Die österreichische Donau Chemie AG und ihre ungarische Tochter DonauChem Kft haben am 26.09.2012 den Grundstein für eine neue Abwasserbehandlungsanlage in Kazincbarcika (Ungarn) im Wert von 6,4 Million Euro gelegt. Das Unternehmen hatte die Ausschreibung für die Errichtung der Kläranlage gewonnen, BorsodChem verkündete bereits letztes Jahr den Vertragsabschluss.

Das neue Eisenchlorid- (FeCl3) und Polyaluminiumchlorid (PAC)-Werk wird große Mengen des als Nebenprodukt der Isocyanat-Produktion von Wanhua-BorsodChem in Kazincbarcika entstandenen Chlorwasserstoffs (HCl) aufbereiten. Das übrige HCI-Material wird teils in der Vinylchloridmonomer (VCM)-Fabrik zur Herstellung von Polyvinylchlorid (PVC) eingesetzt, teils als Salzsäurelösung in benachbarte Länder verkauft.

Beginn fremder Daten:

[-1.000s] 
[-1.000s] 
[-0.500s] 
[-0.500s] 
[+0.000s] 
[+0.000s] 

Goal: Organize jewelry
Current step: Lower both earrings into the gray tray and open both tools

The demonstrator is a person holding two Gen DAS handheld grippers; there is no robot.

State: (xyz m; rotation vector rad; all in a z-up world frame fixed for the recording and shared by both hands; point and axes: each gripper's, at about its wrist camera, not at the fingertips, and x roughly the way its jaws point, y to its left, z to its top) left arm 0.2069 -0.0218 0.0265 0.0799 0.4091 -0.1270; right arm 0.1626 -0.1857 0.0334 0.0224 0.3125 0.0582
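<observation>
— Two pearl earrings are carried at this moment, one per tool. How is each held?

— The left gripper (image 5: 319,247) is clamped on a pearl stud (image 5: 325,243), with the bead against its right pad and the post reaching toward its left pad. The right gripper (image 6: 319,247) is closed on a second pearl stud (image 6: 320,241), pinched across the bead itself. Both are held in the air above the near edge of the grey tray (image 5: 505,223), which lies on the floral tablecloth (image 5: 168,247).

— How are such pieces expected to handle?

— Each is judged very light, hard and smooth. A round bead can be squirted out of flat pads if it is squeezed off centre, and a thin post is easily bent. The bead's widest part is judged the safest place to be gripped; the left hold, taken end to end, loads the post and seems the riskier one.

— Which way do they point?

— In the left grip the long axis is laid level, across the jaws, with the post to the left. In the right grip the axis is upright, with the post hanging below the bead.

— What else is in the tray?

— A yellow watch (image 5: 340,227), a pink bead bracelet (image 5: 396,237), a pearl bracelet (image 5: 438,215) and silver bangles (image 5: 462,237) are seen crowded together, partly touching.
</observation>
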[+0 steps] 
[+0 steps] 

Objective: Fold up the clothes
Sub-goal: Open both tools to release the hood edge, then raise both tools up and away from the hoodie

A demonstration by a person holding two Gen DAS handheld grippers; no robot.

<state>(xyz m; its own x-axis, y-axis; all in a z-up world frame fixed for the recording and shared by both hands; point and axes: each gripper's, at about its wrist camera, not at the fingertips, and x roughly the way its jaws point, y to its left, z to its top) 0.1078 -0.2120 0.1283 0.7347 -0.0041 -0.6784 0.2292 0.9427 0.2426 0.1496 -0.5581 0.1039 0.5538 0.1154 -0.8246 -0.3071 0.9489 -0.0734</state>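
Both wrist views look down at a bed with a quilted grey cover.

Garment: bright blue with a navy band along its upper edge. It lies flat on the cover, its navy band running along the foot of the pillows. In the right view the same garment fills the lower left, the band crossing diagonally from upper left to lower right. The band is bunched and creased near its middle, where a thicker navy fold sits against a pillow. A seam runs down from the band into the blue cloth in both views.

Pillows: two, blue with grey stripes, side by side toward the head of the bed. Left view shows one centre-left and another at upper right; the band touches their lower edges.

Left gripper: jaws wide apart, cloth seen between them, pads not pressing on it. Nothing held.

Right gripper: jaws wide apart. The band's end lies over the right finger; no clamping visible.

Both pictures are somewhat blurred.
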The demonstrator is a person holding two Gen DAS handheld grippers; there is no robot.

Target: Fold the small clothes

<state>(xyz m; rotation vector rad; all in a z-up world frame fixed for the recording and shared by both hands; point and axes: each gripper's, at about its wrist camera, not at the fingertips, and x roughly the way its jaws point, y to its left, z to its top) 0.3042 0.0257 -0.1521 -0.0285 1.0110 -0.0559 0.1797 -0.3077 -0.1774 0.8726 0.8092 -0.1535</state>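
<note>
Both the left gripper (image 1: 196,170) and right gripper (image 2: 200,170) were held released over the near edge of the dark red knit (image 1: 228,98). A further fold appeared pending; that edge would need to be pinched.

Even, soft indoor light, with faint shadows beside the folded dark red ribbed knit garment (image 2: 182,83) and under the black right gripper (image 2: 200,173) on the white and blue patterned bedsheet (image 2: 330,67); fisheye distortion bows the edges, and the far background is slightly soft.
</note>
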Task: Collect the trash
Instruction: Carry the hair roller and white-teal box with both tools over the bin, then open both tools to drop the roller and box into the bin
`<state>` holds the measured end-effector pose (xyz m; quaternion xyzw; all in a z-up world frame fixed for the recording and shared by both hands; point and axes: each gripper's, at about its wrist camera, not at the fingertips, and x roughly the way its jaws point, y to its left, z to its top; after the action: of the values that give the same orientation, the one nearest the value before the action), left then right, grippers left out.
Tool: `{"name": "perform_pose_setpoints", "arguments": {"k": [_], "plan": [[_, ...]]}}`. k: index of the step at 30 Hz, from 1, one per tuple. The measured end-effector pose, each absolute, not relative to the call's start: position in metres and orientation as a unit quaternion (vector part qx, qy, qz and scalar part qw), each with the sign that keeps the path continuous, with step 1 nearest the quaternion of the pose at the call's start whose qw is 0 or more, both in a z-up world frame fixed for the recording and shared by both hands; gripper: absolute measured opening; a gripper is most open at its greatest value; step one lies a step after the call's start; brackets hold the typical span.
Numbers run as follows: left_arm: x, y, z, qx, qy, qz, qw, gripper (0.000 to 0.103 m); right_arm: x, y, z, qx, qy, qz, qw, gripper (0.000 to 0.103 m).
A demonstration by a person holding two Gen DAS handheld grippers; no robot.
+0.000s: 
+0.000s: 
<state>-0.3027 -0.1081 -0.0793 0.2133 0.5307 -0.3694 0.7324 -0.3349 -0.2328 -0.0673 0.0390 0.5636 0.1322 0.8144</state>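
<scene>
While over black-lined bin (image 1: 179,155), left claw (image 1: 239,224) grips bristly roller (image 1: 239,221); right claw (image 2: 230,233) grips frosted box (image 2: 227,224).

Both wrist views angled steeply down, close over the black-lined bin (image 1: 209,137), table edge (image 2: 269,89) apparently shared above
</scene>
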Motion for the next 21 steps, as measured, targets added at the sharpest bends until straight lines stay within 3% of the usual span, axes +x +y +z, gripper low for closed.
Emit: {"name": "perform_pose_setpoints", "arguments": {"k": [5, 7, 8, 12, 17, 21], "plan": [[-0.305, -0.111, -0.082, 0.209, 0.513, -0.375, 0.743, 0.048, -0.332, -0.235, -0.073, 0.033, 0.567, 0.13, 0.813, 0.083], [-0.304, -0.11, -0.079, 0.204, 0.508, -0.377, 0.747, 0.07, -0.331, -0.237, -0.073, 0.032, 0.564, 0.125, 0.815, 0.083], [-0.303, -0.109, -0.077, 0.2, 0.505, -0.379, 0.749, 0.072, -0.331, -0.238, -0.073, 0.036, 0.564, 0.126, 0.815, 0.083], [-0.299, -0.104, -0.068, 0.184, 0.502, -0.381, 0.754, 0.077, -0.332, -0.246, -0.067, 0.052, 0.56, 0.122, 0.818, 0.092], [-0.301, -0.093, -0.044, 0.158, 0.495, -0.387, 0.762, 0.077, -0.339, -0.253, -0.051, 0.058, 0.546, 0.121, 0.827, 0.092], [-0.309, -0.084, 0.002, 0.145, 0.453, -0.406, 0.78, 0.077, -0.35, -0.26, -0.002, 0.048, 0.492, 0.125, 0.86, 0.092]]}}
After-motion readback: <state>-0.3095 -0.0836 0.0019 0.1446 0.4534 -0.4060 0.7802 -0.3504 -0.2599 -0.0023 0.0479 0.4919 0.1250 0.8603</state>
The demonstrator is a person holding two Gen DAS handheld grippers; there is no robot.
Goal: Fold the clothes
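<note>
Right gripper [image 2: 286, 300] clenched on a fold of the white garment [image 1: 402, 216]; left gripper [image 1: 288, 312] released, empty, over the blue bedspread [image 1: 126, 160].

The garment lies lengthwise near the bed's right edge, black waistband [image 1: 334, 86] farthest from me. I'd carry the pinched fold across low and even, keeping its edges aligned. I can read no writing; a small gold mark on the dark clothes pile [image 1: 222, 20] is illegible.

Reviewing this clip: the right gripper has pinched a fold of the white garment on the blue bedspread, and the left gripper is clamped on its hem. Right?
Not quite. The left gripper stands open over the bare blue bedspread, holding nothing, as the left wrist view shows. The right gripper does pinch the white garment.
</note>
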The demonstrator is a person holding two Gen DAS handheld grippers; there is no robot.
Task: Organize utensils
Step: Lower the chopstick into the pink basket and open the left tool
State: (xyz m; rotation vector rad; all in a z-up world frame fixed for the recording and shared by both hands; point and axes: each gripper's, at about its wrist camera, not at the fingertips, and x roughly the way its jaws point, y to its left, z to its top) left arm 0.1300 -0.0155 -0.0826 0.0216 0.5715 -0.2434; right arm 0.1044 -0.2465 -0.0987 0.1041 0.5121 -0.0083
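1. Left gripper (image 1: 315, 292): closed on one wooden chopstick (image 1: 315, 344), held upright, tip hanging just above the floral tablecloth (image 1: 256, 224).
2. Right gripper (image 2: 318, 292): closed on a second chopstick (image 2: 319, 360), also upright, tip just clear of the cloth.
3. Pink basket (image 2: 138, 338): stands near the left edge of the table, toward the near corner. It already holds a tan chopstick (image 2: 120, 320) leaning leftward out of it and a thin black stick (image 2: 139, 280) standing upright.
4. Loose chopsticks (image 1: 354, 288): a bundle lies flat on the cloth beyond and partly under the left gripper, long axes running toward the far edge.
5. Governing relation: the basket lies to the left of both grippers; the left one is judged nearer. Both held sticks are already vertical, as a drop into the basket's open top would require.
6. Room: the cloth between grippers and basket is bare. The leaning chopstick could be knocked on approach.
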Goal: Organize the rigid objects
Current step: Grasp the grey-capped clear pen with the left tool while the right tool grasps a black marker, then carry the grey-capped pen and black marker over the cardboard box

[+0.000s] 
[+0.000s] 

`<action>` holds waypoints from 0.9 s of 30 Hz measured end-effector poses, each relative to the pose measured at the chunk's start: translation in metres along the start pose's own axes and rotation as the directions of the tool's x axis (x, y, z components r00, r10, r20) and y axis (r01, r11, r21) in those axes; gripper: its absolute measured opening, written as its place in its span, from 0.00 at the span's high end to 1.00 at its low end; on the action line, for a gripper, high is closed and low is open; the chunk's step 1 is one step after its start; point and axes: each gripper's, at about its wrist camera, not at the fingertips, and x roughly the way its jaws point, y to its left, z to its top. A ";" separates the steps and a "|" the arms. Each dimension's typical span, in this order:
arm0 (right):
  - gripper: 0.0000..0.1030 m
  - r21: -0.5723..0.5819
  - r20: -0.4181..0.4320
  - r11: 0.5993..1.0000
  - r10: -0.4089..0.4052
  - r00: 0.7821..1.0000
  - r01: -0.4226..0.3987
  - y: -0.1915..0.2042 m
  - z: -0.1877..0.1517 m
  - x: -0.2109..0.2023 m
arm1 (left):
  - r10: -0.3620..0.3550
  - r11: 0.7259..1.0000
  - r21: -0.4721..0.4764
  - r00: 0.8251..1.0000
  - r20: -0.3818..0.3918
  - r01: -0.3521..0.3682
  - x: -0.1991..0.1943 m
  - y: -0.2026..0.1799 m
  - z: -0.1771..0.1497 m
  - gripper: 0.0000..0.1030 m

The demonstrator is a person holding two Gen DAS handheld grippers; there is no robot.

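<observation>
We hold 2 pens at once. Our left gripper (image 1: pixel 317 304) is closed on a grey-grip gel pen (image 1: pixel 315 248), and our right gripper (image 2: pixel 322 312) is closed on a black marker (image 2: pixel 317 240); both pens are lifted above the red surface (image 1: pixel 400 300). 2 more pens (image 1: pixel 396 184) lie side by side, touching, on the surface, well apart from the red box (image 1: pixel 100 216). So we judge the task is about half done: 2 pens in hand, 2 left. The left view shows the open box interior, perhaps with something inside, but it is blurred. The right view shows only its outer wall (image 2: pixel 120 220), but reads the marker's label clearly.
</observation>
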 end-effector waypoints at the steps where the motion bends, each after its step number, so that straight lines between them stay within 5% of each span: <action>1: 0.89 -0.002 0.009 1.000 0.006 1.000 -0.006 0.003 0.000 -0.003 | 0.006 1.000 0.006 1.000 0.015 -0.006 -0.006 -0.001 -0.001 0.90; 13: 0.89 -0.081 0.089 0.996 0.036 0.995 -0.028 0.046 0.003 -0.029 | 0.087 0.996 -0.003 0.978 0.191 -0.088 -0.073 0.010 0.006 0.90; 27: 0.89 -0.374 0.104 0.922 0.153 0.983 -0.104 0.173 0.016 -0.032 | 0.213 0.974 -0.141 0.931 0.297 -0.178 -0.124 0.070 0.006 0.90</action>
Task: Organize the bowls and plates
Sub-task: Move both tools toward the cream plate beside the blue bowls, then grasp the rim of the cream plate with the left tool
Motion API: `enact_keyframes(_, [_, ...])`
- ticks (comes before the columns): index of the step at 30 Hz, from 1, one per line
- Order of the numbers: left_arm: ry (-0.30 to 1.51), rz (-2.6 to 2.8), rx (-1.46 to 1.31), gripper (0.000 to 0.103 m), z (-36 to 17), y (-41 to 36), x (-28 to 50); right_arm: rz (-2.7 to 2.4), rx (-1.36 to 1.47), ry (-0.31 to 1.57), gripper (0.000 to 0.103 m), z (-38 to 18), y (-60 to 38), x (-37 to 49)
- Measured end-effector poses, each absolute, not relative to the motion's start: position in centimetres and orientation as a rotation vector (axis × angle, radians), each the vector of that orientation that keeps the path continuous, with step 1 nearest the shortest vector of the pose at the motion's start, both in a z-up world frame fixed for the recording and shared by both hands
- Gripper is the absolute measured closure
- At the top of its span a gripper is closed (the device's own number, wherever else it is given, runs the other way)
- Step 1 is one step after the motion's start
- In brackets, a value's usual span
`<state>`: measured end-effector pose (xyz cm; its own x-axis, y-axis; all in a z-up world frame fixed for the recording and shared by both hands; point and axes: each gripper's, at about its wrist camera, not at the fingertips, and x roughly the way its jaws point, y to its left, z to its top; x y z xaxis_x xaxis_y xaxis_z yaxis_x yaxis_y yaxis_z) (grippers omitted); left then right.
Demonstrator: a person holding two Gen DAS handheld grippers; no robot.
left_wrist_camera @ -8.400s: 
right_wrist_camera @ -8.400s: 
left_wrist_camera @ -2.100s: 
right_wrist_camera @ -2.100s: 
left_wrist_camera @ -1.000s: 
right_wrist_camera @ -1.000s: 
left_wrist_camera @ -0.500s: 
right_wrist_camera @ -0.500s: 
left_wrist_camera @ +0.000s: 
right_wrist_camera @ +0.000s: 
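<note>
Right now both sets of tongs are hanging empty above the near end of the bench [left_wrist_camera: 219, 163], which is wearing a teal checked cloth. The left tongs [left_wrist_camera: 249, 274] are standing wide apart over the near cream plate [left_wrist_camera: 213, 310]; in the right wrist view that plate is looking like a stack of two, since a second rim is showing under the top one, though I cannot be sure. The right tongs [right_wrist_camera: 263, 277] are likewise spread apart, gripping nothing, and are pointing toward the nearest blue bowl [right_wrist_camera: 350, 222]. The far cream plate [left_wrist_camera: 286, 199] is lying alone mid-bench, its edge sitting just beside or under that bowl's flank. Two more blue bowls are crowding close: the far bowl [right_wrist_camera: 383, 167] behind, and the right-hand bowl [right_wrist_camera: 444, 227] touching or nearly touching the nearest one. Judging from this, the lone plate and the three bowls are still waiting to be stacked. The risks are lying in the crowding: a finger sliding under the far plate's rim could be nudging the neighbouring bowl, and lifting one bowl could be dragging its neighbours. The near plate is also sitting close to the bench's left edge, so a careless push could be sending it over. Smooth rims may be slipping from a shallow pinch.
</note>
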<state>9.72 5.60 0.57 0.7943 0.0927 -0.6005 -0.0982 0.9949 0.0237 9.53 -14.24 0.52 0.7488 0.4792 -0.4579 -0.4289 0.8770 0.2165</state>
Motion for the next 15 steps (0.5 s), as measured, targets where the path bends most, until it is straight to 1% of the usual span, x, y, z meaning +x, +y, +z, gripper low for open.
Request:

Die neue Anlage des Chemieunternehmens mit einer Gersamtkapazität von 100.000 Tonnen wird Absatzmärkte in Österreich, Bosnien, Bulgarien, der Tschechischen Republik, Polen, Rumänien, Serbien, Slowakei und Ukraine mit Eisenchlorid und Polyaluminiumchlorid beliefern.

Die Produkte werden in erster Linie für die Aufbereitung von Trink- und Abwasser, aber auch aus öffentlichen Bädern und Schwimmbecken eingesetzt. Gemäß der EU-Richtlinie „Umweltqualitätsnormen im Bereich der Wasserpolitik“ ist in den kommenden Jahren mit einem signifikant höheren Bedarf an Chemikalien zur Wasseraufbereitung zu rechnen. Ungarn kann sich nun dank der neuen Anlage zu einem wichtigen Zentrum für die Herstellung und Export von Chemikalien zur Wasseraufbereitung in der Region entwickeln.

Der neue Standort wird 25 MitarbeiterInnen beschäftigen; für die Errichtung der Anlage kommen 50-60 Arbeiter hinzu. Das neue Donau Chemie Werk soll im April 2013 den Betrieb aufnehmen.